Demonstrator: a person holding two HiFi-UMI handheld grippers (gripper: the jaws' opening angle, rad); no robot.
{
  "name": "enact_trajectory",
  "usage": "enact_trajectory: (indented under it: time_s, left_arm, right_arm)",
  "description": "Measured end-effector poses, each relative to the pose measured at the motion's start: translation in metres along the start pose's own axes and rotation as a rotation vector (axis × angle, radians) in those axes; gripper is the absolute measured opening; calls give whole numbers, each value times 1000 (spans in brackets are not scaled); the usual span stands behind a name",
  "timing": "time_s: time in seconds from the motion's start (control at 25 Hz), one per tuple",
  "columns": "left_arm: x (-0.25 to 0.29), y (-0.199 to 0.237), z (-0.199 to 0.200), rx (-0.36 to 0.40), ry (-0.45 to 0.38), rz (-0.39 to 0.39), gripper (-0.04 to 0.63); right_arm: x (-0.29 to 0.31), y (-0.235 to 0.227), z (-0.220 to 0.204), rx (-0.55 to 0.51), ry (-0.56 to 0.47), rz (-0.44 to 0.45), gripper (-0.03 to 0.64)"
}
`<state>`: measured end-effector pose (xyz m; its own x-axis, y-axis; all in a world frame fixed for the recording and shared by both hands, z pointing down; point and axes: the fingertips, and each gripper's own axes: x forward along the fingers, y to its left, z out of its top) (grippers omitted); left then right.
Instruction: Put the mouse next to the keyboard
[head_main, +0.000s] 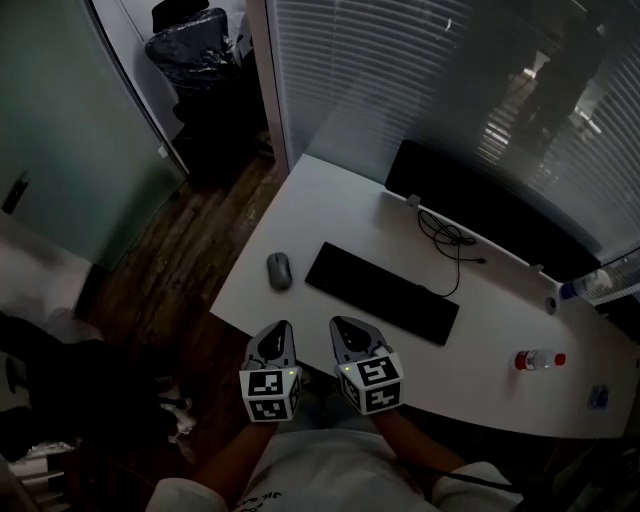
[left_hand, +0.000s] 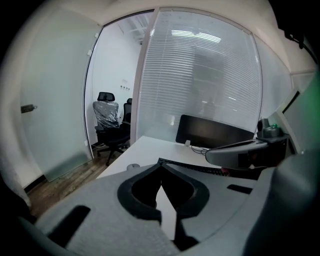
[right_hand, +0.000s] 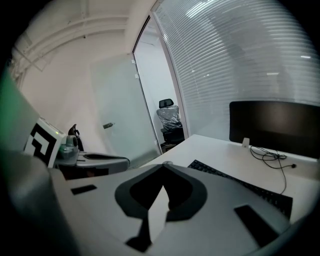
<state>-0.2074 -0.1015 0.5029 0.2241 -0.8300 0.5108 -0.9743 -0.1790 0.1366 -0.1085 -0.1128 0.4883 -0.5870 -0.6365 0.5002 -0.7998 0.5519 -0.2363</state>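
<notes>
Mouse (head_main: 279, 270): one, grey, on the white desk (head_main: 330, 195), just off the left short end of the keyboard (head_main: 382, 292) with a narrow strip of bare desktop between them. Its long axis runs roughly crosswise to the keyboard's length, from the near desk edge toward the far one; which end is the front cannot be made out.

Keyboard: one, black, set at a slant to the desk edge. Beyond the keyboard stands one dark monitor (head_main: 480, 205), with one black cable (head_main: 447, 240) between them. To the keyboard's right lies one red-capped bottle (head_main: 537, 360).

Grippers: two, side by side over the desk edge on the keyboard's near side. The left gripper (head_main: 280, 328) and the right gripper (head_main: 340, 324) are both clenched, tips together, nothing between the jaws.
</notes>
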Motion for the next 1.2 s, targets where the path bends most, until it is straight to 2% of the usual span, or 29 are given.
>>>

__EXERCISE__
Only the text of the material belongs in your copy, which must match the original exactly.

__EXERCISE SOLUTION__
Demonstrator: a person holding two HiFi-UMI handheld grippers (gripper: the jaws' opening angle, rad); no robot.
{
  "name": "enact_trajectory",
  "usage": "enact_trajectory: (indented under it: time_s, left_arm, right_arm)",
  "description": "Measured end-effector poses, each relative to the pose measured at the motion's start: translation in metres along the start pose's own axes and rotation as a rotation vector (axis × angle, radians) in those axes; gripper is the absolute measured opening; calls give whole numbers, each value times 1000 (spans in brackets are not scaled); the usual span stands behind a name",
  "timing": "time_s: time in seconds from the motion's start (control at 25 Hz), one per tuple",
  "columns": "left_arm: x (-0.25 to 0.29), y (-0.199 to 0.237), z (-0.199 to 0.200), rx (-0.36 to 0.40), ry (-0.45 to 0.38), rz (-0.39 to 0.39), gripper (-0.04 to 0.63); right_arm: x (-0.29 to 0.31), y (-0.235 to 0.227), z (-0.220 to 0.204), rx (-0.55 to 0.51), ry (-0.56 to 0.47), rz (-0.44 to 0.45), gripper (-0.03 to 0.64)"
}
`<state>`: measured end-effector pose (xyz m; its own x-axis, y-axis; all in a world frame fixed for the recording and shared by both hands, z pointing down; point and axes: the fingertips, and each gripper's own axes: x forward along the fingers, y to its left, z out of its top) (grippers omitted); left then right.
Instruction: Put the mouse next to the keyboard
[head_main, +0.000s] 
[left_hand, +0.000s] 
[right_hand, +0.000s] 
<state>-0.2074 -0.1015 0.5029 0.2241 -0.8300 0.5108 -0.9743 -0.1790 0.1366 -0.1085 -0.1128 0.4883 -0.5870 -0.6365 0.5002 -0.7998 0.5519 -0.2363</state>
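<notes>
Mouse (head_main: 279, 270): one, grey, on the white desk (head_main: 330, 195), just off the left short end of the keyboard (head_main: 382, 292) with a narrow strip of bare desktop between them. Its long axis runs roughly crosswise to the keyboard's length, from the near desk edge toward the far one; which end is the front cannot be made out.

Keyboard: one, black, set at a slant to the desk edge. Beyond the keyboard stands one dark monitor (head_main: 480, 205), with one black cable (head_main: 447, 240) between them. To the keyboard's right lies one red-capped bottle (head_main: 537, 360).

Grippers: two, side by side over the desk edge on the keyboard's near side. The left gripper (head_main: 280, 328) and the right gripper (head_main: 340, 324) are both clenched, tips together, nothing between the jaws.
</notes>
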Motion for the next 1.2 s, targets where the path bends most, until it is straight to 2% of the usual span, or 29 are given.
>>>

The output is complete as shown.